Tuesday, January 16, 2018

Learning to write



I love my grandchildren's writing, especially when they are first learning to write. These are recent pages my daughter sent from our five-year-old grand-daughter, Shannon. She's in kindergarten.
I love the sentiment. I love the images accompanying the text. I even love the misspellings as they are evidence of learning.

I wonder, though, as teachers, when we stop being charmed by evidences of learning, when we stop seeing errors as the writer taking risks and start seeing the errors, instead, as wrong. As mistakes. As bad writing. Could I correct Shannon's spelling? Of course. But why would I? I don't mind that she spells my name with an o at the end instead of an a. I know her. I know that she's thinking of one of the sounds an o can make. (She's kind of a stickler for letters making the sounds she knows and doesn't like it at all when letters make different sounds in some words.)

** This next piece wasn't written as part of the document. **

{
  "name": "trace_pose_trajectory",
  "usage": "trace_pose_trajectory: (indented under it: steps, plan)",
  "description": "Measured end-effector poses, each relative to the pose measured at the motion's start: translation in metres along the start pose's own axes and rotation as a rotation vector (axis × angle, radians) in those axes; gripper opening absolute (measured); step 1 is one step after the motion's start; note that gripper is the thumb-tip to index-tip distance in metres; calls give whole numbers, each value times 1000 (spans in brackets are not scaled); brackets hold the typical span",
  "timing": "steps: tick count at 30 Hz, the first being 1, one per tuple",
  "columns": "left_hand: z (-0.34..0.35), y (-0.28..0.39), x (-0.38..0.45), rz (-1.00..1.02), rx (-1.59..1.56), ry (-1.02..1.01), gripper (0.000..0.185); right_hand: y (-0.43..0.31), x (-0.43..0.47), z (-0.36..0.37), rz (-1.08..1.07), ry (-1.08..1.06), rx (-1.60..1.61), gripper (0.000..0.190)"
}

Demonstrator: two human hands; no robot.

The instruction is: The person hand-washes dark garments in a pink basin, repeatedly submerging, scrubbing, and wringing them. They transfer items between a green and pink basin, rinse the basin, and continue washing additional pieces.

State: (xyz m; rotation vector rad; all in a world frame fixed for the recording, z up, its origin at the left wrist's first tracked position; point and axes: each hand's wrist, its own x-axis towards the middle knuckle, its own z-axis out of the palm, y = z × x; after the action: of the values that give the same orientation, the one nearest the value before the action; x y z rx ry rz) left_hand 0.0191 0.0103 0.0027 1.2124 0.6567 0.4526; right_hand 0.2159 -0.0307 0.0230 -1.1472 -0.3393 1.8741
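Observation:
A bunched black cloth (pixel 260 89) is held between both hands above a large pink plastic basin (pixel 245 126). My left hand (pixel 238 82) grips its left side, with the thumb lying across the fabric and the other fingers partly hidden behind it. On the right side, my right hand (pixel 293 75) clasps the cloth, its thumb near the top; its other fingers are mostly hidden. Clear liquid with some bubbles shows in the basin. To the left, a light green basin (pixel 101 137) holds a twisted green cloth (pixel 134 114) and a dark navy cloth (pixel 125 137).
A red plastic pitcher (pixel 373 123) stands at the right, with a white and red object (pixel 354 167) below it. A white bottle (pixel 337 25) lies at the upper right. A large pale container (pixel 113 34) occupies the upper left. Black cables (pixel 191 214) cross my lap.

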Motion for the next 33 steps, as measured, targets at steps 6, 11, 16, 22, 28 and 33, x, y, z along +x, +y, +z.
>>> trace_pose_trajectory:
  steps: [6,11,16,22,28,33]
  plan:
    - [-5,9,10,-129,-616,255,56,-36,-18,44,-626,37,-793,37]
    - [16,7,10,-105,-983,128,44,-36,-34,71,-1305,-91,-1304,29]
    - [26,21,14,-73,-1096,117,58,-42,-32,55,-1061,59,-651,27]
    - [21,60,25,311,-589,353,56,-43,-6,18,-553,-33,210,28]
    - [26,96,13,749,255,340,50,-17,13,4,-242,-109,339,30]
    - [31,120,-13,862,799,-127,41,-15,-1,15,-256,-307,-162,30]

Loving the notes and letters my grandchildren send me reminds me that we are all learners. Do I sometimes have to hold students to a standard? Yes. But not every time they write. And sometimes, even in polished writing, I should probably look at some of what my students do as risks they have taken, as their attempt to address something I may not understand, as evidence of learning in process. I should think of them as people. If I do that, I take a more human perspective. And, in the end, I might take more risks in my own writing, maybe giving myself the same freedom to take risks and try something that I might not be really good at. I hope so, anyway.

Monday, January 8, 2018

circle of life


Last week four people we knew passed away, relatives and friends. Some of the loss was expected and a blessing for lives in suffering; others were surprises. We were able to attend two funerals and still have one to go to.

During the same week, we also attended a sealing of a young woman we came to know and love after we were assigned to be her home teachers last year. Two days later we (with my parents) were able to seal 56 relatives to our family, extending the connections further.

And then, to top off the week, we had a new addition to our family: a new grand-daughter. What a delight and a blessing. Even though we haven't seen her in person yet, we love her already. Family members texted in the hours before her birth, all joyously awaiting her arrival, reminding me that a baby binds us together in happy ways.

And after a week like this--with all its ups and downs, with its joys and sorrows--I am reminded that this is the stuff of living. Through it all, our family holds. We have the things that matter most: a knowledge of life after this one and the connection of family that extends beyond the doors of death. Blessed!